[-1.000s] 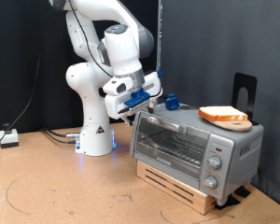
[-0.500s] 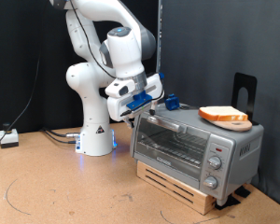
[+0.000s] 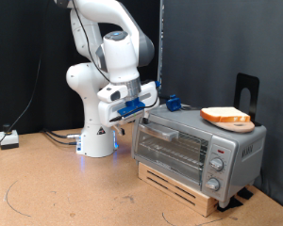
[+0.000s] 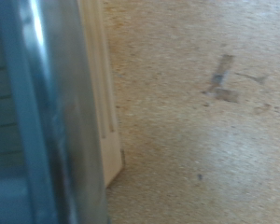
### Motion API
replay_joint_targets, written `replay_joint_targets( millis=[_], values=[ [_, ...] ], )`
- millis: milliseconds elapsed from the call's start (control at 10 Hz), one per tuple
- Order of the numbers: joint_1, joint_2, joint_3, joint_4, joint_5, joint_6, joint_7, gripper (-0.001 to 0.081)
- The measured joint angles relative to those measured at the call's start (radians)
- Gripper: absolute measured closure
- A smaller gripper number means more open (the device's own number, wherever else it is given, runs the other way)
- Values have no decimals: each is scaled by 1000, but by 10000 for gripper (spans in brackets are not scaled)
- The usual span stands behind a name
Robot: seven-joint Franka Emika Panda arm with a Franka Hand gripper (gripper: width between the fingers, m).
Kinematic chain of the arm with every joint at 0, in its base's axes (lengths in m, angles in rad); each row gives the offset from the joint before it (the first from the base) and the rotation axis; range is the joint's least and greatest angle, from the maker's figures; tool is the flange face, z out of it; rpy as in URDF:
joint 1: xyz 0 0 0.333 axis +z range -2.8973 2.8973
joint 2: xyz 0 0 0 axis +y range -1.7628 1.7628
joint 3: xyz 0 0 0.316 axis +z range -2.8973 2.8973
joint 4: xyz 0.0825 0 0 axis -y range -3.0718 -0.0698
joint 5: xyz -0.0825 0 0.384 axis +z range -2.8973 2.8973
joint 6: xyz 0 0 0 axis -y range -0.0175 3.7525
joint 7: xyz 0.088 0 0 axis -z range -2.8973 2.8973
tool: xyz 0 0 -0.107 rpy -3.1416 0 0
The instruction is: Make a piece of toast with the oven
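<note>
The oven (image 3: 203, 151) stands on a wooden pallet at the exterior view's right. Its glass door looks tipped slightly outward at the top. The piece of toast (image 3: 226, 116) lies on a round wooden plate (image 3: 240, 125) on the oven's top. My gripper (image 3: 141, 106), with blue fingers, is at the door's upper left corner by the handle. Its fingers are too small to read there. The wrist view is blurred. It shows no fingers, only a shiny metal or glass edge of the oven (image 4: 47, 112) close up, beside pale wood (image 4: 105, 103).
The brown table (image 4: 205, 140) stretches in front of the oven. The arm's white base (image 3: 94, 137) stands to the oven's left. A small blue object (image 3: 172, 102) sits on the oven's top. A black upright stand (image 3: 246, 92) rises behind it. Cables (image 3: 9, 139) lie at far left.
My gripper has moved left and slightly down, away from the oven front. The top of the door appears to have tipped outward with it. Toast and plate have not moved.
</note>
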State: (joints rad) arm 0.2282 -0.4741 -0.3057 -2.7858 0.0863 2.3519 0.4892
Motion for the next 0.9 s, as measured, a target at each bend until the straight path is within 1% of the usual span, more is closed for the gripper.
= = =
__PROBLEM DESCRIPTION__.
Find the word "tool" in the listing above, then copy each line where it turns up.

__FINISHED EXERCISE__.
Kinematic chain of the arm with every joint at 0, in its base's axes (lengths in m, angles in rad); each row gives the offset from the joint before it (the first from the base) and the rotation axis; range is the joint's least and greatest angle, from the maker's figures; tool is the flange face, z out of it; rpy as in URDF:
tool: xyz 0 0 -0.107 rpy -3.1416 0 0

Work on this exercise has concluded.